Each line below containing the word "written" needs to be shown.
(Data for processing Opens)
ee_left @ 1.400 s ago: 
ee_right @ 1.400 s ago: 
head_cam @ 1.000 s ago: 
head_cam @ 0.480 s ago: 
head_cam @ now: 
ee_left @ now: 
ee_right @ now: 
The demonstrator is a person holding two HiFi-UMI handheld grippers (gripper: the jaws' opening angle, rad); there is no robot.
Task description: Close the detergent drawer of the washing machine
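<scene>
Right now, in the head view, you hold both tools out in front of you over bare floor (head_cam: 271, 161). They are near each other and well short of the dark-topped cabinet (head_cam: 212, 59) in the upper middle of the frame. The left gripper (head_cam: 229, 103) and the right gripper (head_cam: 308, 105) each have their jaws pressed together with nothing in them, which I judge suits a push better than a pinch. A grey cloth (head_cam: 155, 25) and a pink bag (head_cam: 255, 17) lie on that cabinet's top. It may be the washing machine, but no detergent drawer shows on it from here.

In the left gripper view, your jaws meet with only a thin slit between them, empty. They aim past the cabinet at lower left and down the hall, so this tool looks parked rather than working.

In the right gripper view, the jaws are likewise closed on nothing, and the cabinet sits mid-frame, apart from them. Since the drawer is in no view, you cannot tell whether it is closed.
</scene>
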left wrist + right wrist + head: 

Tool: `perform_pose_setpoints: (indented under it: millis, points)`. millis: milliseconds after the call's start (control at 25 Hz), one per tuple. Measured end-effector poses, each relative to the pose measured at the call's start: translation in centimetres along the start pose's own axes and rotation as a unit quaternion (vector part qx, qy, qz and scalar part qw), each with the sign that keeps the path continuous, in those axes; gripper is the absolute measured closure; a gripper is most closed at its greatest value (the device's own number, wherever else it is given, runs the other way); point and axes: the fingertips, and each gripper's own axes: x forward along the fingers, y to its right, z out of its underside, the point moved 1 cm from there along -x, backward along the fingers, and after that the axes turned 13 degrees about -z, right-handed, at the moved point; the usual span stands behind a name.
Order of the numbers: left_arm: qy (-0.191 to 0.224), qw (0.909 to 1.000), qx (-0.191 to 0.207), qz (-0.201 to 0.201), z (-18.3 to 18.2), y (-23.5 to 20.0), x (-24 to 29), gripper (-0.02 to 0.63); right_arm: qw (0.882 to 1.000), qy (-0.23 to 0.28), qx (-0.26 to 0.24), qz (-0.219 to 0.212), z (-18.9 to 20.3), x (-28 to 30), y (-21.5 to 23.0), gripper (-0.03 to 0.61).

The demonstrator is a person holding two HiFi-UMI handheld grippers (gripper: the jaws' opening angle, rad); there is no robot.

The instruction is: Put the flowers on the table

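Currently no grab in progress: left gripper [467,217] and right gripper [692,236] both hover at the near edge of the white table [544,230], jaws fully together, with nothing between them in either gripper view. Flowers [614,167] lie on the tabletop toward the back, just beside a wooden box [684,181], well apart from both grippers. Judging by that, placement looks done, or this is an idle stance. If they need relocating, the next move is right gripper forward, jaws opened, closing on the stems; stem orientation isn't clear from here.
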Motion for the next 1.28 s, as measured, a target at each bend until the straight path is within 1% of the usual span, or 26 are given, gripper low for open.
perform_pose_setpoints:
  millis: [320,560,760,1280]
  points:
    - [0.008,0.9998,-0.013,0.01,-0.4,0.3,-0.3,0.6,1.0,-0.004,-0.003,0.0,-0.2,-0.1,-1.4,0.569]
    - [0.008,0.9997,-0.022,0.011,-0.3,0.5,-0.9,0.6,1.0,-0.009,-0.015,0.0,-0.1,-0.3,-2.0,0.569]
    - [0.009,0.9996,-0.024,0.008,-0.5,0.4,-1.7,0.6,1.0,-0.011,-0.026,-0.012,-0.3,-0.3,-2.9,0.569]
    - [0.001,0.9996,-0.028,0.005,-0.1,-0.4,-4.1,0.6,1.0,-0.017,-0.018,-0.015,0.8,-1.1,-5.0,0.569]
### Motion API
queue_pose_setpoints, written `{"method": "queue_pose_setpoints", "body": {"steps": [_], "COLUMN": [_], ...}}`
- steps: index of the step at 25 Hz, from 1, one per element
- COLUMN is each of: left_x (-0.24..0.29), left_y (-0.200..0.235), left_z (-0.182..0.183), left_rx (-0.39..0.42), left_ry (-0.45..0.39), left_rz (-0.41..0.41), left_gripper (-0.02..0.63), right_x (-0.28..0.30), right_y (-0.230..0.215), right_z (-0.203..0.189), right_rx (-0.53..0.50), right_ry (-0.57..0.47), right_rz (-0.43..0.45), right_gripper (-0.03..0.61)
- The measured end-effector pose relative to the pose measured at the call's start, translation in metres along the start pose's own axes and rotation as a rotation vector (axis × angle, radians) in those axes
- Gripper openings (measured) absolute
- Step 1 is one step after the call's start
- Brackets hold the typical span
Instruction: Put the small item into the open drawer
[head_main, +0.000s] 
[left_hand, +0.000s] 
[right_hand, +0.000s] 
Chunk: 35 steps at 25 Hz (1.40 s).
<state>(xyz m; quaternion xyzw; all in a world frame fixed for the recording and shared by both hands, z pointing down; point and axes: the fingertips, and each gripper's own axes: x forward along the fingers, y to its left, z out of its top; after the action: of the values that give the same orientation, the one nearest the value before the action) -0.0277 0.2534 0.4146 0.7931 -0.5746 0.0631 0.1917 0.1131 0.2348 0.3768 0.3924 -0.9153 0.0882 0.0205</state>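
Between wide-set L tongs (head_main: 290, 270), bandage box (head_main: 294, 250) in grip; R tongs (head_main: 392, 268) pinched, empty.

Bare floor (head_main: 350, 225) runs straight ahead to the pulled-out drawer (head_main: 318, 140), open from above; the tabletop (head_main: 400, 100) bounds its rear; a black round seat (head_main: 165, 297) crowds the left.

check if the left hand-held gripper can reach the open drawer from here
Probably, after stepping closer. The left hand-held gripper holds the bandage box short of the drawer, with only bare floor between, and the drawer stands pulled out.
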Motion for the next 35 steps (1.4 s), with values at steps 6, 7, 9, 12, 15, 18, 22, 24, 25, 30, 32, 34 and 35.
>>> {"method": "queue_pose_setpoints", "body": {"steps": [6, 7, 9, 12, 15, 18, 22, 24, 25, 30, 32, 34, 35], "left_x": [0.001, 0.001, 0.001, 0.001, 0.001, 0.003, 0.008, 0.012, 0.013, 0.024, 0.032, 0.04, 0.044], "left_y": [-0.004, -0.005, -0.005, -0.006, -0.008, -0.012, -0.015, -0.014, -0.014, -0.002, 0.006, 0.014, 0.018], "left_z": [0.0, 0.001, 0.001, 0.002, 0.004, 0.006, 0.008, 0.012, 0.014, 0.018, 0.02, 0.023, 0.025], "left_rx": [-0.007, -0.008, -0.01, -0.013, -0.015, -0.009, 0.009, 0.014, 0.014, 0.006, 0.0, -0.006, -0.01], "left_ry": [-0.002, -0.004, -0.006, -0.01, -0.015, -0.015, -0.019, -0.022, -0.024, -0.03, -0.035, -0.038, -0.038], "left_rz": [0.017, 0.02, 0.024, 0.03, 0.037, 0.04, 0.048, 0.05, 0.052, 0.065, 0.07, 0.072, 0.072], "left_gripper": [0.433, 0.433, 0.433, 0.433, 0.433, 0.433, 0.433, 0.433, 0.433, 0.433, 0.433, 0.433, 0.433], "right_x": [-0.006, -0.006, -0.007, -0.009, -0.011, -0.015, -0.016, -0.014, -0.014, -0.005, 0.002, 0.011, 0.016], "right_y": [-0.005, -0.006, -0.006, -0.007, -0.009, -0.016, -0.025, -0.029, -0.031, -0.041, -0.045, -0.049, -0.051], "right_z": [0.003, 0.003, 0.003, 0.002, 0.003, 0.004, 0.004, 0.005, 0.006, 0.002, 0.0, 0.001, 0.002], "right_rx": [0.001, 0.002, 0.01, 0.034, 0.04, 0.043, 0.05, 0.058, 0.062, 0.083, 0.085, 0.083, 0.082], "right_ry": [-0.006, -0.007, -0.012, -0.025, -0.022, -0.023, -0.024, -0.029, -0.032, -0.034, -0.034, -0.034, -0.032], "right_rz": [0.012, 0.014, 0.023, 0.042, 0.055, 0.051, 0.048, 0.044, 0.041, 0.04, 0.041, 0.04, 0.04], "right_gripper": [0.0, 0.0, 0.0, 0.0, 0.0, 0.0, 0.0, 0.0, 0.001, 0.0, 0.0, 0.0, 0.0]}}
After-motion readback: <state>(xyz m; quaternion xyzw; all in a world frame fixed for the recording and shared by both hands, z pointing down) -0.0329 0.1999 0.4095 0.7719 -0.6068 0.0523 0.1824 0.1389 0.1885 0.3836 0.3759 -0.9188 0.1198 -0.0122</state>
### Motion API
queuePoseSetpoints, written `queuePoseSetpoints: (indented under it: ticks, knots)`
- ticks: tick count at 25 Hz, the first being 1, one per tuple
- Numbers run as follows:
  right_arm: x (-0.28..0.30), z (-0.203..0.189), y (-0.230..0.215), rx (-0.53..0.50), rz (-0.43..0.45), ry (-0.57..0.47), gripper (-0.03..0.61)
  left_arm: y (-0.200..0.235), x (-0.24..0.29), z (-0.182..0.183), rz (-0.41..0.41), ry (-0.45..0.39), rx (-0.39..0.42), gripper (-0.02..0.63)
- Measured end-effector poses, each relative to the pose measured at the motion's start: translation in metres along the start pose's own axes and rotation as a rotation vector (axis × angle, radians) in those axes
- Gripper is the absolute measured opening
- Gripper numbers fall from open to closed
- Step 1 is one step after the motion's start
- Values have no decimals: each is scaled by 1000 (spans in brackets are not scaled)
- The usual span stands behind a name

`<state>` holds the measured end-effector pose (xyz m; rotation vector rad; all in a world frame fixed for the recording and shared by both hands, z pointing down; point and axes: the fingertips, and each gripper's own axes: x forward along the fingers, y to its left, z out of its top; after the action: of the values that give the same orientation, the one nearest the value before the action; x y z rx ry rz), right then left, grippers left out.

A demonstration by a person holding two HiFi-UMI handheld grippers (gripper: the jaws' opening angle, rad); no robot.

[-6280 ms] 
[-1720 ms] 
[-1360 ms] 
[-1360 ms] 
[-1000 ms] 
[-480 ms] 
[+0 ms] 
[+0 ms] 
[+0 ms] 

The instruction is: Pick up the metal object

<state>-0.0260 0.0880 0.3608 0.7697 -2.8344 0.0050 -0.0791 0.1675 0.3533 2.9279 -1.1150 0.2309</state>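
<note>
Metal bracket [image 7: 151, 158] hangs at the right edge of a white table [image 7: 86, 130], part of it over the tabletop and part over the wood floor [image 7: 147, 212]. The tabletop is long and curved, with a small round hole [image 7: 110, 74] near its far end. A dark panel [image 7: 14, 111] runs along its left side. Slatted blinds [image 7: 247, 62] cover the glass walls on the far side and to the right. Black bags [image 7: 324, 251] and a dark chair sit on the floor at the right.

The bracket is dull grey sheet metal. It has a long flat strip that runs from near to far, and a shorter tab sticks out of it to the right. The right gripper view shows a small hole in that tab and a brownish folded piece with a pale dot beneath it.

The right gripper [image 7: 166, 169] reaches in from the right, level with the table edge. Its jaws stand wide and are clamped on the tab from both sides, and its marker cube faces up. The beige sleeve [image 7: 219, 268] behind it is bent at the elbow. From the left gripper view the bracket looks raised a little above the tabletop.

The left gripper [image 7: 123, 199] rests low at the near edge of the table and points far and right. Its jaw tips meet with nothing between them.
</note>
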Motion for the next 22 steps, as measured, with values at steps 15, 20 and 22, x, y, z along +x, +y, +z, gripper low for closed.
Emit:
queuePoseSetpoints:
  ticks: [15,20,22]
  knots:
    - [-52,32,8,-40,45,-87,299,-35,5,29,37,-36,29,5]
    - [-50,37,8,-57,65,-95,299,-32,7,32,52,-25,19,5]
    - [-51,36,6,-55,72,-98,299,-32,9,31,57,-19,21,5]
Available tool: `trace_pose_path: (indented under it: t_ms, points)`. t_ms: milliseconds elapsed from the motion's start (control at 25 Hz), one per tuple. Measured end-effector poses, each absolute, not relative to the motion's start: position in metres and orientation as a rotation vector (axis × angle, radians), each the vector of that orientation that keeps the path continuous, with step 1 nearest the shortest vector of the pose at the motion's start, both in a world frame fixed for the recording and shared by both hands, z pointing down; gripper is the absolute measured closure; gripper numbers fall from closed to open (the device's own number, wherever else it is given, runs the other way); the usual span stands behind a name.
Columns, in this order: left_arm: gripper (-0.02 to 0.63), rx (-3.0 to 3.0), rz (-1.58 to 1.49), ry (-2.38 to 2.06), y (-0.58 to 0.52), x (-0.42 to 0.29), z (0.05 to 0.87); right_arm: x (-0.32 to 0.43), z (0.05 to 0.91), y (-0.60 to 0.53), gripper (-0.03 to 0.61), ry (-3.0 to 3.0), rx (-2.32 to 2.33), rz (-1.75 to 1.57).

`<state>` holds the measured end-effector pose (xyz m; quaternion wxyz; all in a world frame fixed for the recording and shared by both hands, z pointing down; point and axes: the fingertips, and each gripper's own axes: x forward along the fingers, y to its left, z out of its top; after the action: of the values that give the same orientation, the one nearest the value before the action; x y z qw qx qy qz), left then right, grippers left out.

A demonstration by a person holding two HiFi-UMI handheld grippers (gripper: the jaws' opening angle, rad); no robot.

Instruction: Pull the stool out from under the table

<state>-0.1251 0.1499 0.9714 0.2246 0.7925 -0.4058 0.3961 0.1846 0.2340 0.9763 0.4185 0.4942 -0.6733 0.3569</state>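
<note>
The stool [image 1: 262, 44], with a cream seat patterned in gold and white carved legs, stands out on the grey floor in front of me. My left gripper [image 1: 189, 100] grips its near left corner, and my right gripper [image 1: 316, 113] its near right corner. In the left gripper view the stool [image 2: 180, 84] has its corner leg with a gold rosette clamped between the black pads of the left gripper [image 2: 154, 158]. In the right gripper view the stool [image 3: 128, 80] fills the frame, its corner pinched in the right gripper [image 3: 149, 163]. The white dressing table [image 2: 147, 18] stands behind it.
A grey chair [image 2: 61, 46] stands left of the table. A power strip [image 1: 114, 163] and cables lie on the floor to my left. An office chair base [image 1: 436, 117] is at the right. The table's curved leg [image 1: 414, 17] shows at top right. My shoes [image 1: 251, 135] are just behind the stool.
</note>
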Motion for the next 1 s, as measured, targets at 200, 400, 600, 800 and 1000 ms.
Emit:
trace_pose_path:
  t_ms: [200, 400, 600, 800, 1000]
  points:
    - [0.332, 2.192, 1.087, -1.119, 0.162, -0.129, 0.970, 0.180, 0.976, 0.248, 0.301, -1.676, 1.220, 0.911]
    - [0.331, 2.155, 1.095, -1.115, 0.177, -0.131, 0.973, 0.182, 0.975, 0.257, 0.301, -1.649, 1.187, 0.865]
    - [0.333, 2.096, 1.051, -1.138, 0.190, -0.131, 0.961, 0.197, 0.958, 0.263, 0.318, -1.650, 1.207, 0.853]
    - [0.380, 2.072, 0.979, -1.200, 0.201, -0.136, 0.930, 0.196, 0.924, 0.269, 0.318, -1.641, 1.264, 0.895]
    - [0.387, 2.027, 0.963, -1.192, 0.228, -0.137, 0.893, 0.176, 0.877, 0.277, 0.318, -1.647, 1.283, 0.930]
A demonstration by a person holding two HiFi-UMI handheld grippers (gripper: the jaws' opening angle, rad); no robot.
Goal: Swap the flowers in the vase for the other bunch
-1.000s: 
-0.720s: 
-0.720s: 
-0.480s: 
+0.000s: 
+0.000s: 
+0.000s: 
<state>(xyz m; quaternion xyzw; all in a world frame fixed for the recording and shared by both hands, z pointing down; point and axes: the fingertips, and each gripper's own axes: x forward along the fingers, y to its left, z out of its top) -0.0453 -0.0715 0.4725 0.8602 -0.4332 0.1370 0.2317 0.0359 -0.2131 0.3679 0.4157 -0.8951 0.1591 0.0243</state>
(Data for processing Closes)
— Your solution —
queue_pose_setpoints, written `{"method": "queue_pose_setpoints", "body": {"steps": [_], "COLUMN": [_], ...}}`
queuePoseSetpoints, written `queuePoseSetpoints: (indented under it: ticks, knots)`

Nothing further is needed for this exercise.